### Given data
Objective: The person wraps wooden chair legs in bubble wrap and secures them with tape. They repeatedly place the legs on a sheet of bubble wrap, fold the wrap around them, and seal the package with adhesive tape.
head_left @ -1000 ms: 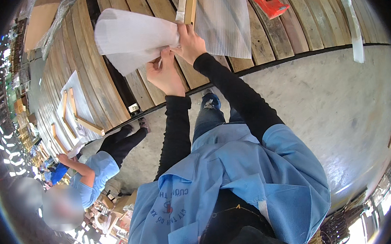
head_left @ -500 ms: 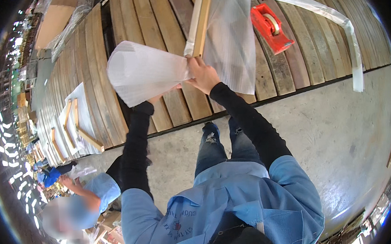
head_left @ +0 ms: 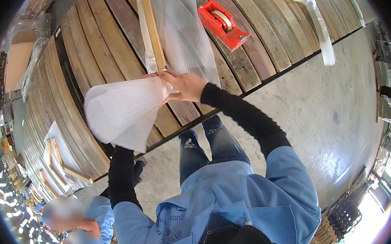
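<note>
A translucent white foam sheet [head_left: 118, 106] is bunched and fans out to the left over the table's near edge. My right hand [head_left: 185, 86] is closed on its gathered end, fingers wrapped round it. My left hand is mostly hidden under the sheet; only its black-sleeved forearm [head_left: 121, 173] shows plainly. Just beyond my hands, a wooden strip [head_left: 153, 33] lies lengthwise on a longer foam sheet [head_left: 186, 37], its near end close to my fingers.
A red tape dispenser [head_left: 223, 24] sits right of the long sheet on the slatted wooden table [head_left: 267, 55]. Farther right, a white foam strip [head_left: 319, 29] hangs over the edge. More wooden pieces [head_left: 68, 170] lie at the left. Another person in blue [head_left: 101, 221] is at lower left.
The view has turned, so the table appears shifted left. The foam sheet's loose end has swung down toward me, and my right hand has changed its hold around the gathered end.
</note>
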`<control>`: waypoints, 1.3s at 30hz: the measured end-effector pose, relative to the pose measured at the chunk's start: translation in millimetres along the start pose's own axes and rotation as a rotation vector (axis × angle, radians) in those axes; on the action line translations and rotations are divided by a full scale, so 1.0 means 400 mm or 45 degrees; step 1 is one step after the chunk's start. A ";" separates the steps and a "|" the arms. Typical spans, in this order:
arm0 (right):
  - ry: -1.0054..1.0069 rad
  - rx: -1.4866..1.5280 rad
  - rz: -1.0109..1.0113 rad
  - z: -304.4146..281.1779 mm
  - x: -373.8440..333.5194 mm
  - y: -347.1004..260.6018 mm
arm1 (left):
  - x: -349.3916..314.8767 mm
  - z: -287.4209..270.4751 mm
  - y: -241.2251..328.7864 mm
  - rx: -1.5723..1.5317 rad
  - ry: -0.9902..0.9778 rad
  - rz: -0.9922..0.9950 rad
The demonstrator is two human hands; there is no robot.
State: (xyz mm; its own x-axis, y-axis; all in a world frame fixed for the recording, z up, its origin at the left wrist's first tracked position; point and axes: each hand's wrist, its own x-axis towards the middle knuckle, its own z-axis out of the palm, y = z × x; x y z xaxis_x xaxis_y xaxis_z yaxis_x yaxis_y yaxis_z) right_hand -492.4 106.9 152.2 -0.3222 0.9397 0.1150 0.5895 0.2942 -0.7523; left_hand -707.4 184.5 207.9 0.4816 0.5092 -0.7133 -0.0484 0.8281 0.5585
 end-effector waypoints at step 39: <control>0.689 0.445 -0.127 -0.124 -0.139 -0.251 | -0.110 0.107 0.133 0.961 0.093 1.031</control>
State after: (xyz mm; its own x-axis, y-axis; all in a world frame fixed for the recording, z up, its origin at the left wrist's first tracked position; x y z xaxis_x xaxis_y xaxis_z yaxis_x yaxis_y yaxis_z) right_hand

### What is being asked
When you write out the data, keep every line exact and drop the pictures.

### Task response
Objective: The person wraps wooden chair legs in bubble wrap and secures them with tape. They repeatedly place the legs on a sheet of bubble wrap, fold the wrap around them, and seal the package with adhesive tape.
head_left @ -1000 ms: 
head_left @ -500 ms: 
head_left @ +0 ms: 
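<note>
A translucent white foam sheet [head_left: 118, 106] is bunched and fans out to the left over the table's near edge. My right hand [head_left: 185, 86] is closed on its gathered end, fingers wrapped round it. My left hand is mostly hidden under the sheet; only its black-sleeved forearm [head_left: 121, 173] shows plainly. Just beyond my hands, a wooden strip [head_left: 153, 33] lies lengthwise on a longer foam sheet [head_left: 186, 37], its near end close to my fingers.
A red tape dispenser [head_left: 223, 24] sits right of the long sheet on the slatted wooden table [head_left: 267, 55]. Farther right, a white foam strip [head_left: 319, 29] hangs over the edge. More wooden pieces [head_left: 68, 170] lie at the left. Another person in blue [head_left: 101, 221] is at lower left.
The view has turned, so the table appears shifted left. The foam sheet's loose end has swung down toward me, and my right hand has changed its hold around the gathered end.
</note>
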`<control>`: waypoints, 1.3s at 30hz: the measured end-effector pose, relative to the pose measured at the chunk's start: translation in millimetres along the start pose's own axes and rotation as a rotation vector (axis × angle, radians) in those axes; on the action line translations and rotations are divided by a full scale, so 1.0 means 400 mm or 45 degrees; step 1 is one step after the chunk's start. A ";" separates the steps and a "|" the arms. Typical spans, in this order:
arm0 (right):
  - ry: -1.0054..1.0069 rad
  - rx: -1.4866..1.5280 rad
  - rz: -1.0109..1.0113 rad
  - z: -304.4146..281.1779 mm
  - x: -373.8440..333.5194 mm
  - y: -347.1004..260.6018 mm
arm1 (left):
  - x: -349.3916..314.8767 mm
  - z: -287.4209..270.4751 mm
  - y: -241.2251..328.7864 mm
  - rx: -1.5723..1.5317 rad
  - ry: -0.9902..0.9778 rad
  - rz: -0.9922..0.9950 rad
The demonstrator is two human hands; there is no robot.
State: (xyz mm; its own x-axis, y-axis; all in a world frame fixed for the recording, z up, its origin at the left wrist's first tracked position; point and axes: each hand's wrist, its own x-axis towards the middle knuckle, its own z-axis out of the palm, y = z × x; x y z xaxis_x xaxis_y xaxis_z yaxis_x yaxis_y yaxis_z) right_hand -492.4 106.9 152.2 -0.3222 0.9397 0.1150 0.5895 0.2942 -0.7523; left_hand -707.4 184.5 207.9 0.4816 0.5092 -0.7133 -0.0484 0.8281 0.5585
 end-effector waypoints at step 39: <control>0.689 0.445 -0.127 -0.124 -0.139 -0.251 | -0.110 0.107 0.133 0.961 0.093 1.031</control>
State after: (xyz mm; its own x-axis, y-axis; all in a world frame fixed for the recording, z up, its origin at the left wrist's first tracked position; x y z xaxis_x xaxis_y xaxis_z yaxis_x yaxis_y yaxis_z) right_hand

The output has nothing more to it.